### Problem to solve
What is the number of lines in the data that hold the string "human"? Reply with that number only.

======== Records shown ========

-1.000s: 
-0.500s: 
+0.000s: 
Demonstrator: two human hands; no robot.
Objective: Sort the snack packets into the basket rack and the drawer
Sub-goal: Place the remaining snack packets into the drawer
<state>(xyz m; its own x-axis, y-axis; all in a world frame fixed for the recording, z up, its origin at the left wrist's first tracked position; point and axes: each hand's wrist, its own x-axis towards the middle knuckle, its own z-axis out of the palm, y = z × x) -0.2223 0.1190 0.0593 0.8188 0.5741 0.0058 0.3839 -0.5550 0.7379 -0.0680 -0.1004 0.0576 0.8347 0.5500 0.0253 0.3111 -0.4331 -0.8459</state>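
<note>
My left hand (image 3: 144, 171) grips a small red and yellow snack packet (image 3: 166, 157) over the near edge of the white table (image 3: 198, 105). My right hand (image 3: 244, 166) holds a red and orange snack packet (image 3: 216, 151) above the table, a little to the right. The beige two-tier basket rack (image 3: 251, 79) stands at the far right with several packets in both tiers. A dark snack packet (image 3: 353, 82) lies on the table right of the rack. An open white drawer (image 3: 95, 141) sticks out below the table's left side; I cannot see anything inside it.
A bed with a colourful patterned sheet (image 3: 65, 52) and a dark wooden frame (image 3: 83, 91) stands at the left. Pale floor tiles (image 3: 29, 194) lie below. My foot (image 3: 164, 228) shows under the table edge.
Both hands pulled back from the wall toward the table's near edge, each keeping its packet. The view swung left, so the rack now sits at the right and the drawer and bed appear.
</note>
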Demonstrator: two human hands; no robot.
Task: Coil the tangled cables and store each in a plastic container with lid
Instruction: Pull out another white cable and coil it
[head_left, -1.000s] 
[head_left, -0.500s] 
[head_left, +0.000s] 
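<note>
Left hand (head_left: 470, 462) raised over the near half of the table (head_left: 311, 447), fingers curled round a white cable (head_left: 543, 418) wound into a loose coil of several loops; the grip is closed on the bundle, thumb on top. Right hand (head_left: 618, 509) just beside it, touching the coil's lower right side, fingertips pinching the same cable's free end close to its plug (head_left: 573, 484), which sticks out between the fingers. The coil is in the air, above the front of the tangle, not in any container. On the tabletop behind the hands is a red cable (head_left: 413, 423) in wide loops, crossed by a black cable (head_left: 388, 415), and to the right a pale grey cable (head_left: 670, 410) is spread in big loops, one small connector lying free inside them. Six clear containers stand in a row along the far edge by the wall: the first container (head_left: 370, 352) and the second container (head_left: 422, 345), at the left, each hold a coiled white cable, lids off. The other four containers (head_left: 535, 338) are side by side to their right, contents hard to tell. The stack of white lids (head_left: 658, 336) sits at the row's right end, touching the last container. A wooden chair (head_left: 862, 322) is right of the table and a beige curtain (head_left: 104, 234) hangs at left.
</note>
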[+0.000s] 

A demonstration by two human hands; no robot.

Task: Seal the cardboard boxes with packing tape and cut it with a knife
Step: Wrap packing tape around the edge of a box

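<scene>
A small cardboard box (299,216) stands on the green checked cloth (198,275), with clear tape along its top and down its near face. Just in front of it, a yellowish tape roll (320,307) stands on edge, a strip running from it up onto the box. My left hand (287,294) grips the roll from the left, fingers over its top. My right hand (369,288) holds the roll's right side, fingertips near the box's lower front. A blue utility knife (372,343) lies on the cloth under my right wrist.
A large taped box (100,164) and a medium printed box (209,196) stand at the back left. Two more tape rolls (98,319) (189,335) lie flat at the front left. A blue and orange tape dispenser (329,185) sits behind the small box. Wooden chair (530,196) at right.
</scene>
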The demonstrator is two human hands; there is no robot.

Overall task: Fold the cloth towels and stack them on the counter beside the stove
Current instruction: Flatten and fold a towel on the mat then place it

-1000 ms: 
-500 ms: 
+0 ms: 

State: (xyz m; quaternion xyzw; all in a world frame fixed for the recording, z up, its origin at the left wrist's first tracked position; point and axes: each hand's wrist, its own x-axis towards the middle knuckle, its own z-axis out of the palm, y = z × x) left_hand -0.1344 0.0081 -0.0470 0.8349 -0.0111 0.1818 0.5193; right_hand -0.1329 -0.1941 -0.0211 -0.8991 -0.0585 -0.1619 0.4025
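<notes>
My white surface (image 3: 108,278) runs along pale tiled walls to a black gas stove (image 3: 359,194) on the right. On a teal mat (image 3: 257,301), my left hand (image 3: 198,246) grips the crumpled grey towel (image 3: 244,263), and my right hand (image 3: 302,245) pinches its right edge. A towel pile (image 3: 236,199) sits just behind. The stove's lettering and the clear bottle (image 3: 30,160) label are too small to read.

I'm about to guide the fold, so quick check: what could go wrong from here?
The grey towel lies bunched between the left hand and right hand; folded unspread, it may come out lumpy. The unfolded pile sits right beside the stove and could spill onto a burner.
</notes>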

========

### Exercise response
4